-- WHAT TO WORK ON --
Without the images, repeat every line of the listing verbatim.

-- RECORDED DATA --

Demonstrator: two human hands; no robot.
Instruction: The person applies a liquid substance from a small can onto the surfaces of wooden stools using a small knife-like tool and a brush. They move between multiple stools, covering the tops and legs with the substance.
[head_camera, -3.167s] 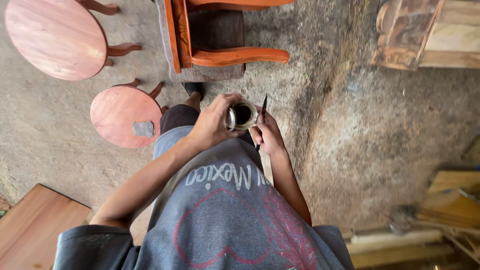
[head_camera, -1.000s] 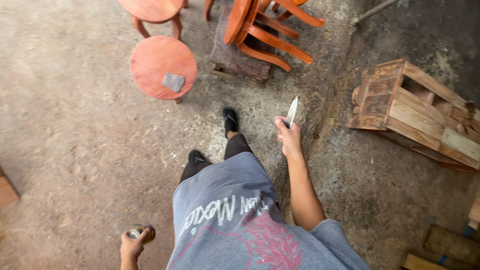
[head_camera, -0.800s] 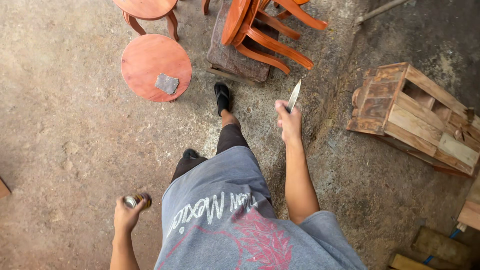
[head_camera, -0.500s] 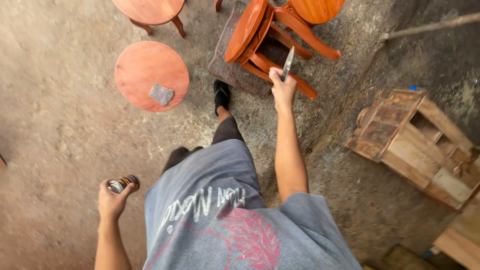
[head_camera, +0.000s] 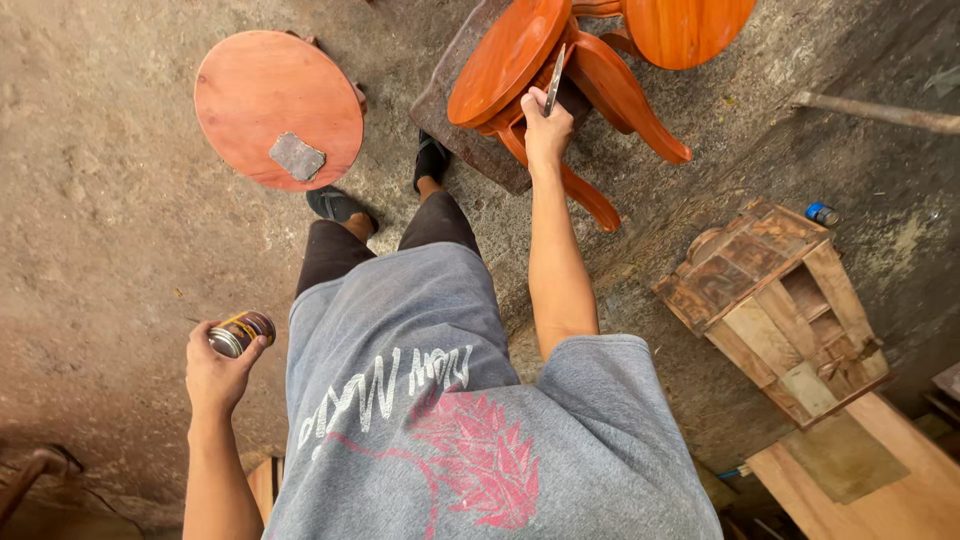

-- RESPONSE BELOW --
Demonstrator: two human hands; no robot.
Instruction: The person applies a liquid substance from a small can onto the surfaces of wooden stools using a small knife-like tool and a brush. They move between multiple stools, covering the tops and legs with the substance.
[head_camera, -3.167s] 
[head_camera, -1.000s] 
[head_camera, -0.800s] 
[head_camera, -0.500s] 
[head_camera, +0.000s] 

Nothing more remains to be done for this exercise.